Dataset content
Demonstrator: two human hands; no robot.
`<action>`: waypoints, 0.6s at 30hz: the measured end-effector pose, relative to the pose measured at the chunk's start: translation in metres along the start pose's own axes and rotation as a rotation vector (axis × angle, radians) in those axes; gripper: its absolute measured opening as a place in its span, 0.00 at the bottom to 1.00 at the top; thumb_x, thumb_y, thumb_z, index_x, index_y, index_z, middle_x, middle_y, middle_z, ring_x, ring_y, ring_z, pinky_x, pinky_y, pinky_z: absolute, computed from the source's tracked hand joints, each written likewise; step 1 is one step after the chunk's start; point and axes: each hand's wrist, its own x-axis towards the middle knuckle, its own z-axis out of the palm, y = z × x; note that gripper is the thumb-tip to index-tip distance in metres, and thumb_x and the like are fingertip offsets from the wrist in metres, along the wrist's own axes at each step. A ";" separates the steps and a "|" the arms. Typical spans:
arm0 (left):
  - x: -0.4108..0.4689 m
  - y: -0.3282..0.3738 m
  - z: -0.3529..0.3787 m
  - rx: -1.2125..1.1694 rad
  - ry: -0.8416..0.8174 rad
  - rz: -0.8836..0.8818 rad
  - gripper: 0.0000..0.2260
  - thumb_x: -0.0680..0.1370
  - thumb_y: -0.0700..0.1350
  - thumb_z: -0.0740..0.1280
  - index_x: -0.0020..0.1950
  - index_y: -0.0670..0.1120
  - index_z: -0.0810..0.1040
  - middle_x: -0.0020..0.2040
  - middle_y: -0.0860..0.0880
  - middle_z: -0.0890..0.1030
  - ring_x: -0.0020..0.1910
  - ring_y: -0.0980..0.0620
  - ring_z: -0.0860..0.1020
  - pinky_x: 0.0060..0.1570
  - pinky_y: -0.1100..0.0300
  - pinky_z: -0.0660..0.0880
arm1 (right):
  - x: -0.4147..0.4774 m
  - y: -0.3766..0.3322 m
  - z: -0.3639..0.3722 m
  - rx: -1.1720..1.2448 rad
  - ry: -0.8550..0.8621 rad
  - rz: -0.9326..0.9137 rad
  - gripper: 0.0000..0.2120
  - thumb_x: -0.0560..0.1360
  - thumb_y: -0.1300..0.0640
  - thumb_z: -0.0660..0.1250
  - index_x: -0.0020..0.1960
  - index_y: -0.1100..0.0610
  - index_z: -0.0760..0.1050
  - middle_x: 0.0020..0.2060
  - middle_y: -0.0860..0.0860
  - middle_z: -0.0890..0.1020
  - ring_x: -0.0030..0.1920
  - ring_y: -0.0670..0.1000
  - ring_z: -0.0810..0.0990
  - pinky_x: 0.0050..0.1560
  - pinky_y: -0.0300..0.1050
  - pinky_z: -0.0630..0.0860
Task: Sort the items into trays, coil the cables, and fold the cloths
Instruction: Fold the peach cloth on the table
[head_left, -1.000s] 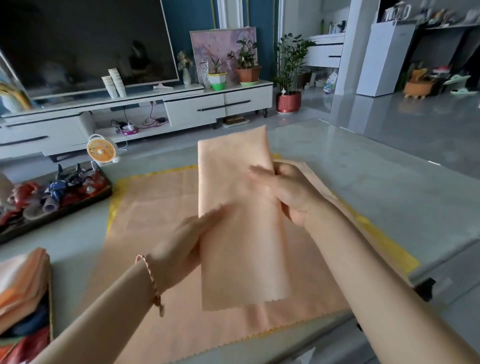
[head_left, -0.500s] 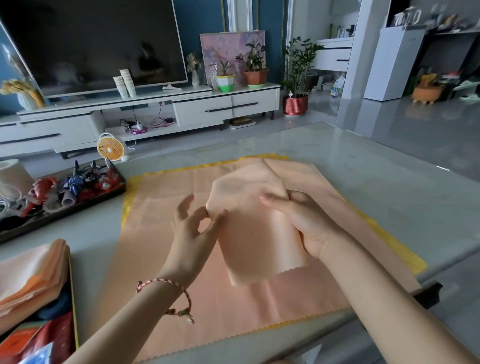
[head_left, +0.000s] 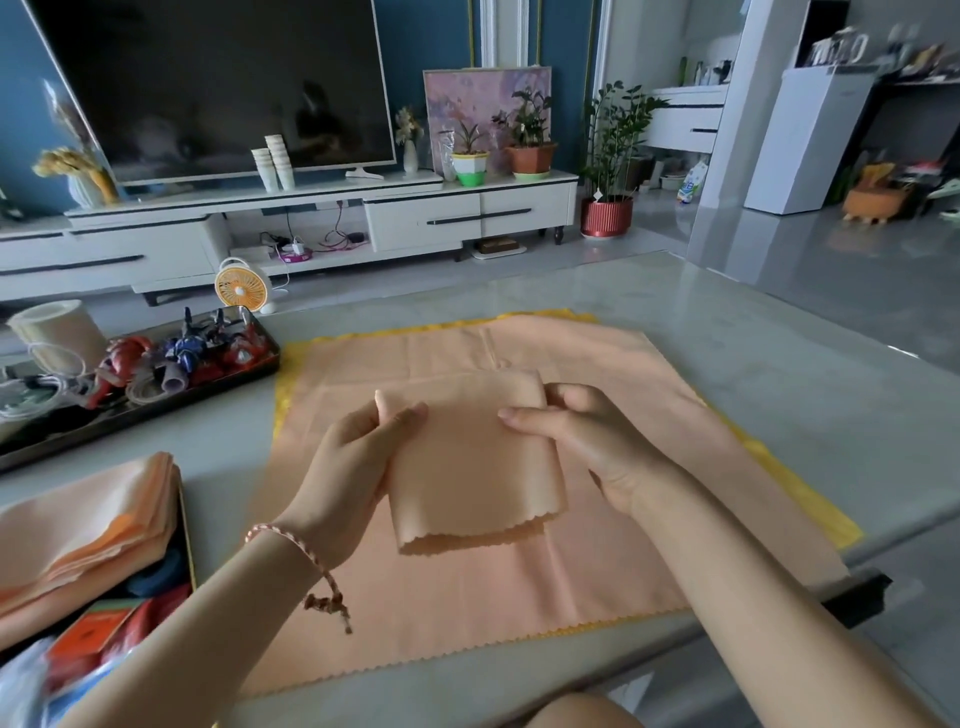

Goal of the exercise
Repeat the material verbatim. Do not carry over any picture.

Output for this exercise
Demonstrator: two human hands; no robot.
`<action>`: waypoints, 0.6s at 30hz: the measured end-effector pose, relative to the pose measured at the chunk's start: translation in metres along the start pose's own axes and rotation as a rotation vector (axis × angle, radians) in those axes; gripper: its absolute measured opening as a place in its span, 0.00 at the bottom to 1.00 at the top; thumb_x, thumb_y, thumb_z, index_x, index_y, index_z, middle_x, middle_y, middle_z, ring_x, ring_y, ring_z, pinky_x, pinky_y, pinky_z: absolute, computed from the source's tracked hand joints, each written likewise; step 1 is one step after the chunk's start; point and axes: each hand's wrist, its own x-axis towards the middle knuckle, its own z-axis out of the palm, y = z × x; note that gripper is the thumb-tip to index-tip distance in metres, and thumb_x and the like are fingertip offsets from the wrist in metres, along the wrist's own axes at each step. A ";" separates the steps and a "|" the arms. Typical spans:
arm0 (left):
  - x: -0.4108..0.4689 m
  - y: -0.3282..0.3738 m
  - z: -0.3529..0.3787 m
  - rx: -1.2125..1.1694 rad
  - ry: -0.8416..0.8174 rad
  - rz: -0.8836..0.8818 rad
  - gripper: 0.0000..0.2260
  - thumb_x: -0.0680..0.1370
  - thumb_y: -0.0700..0.1350
  - thumb_z: -0.0740..0.1280
  - index_x: -0.0020..0.1950
  - index_y: -0.0670..0.1120
  - index_z: -0.0810..0.1040
  - middle_x: -0.0020..0.2040
  - middle_y: -0.0860..0.0880
  - middle_z: -0.0890..0.1030
  - ring_x: -0.0020..0.1910
  - ring_y: -0.0980..0.0620
  - ring_z: -0.0860..0.1020
  - pinky_x: 0.0060..0.1570
  - pinky_y: -0.1100..0.0300
  - pinky_z: -0.0660..0.0880
arm1 (right):
  - x: -0.4147..0.4774 m
  - y: -0.3766..0.3322 m
  - z: -0.3639..0.3722 m
  - rx: -1.1720..1.2448 rad
  - ry: -0.8550..0.8621 rad
  - rz: -0.9326..0.9137 rad
  - gripper: 0.0000..0.2120
  - thumb_x: -0.0560..0.1360
  - thumb_y: -0.1300..0.0640
  - thumb_z: -0.0660..0.1250
  - index_x: -0.0020..0.1960
  - index_y: -0.1100..0.0610
  - index_z: -0.0760..0.1050
  - middle_x: 0.0020..0.2060
  - middle_y: -0.0860..0.0860
  - middle_z: -0.0890..0.1020
  - ring_x: -0.0030..0.1920
  - ring_y: -0.0670..0.1000
  - ring_z: -0.0810..0.0990
  - pinky_x: 0.0050..0.1560
  - pinky_y: -0.0300..0.1050
  - pinky_z: -0.0630..0.0860
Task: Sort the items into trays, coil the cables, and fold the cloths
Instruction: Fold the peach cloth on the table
[head_left, -1.000s] 
[head_left, -0.500s] 
[head_left, +0.000s] 

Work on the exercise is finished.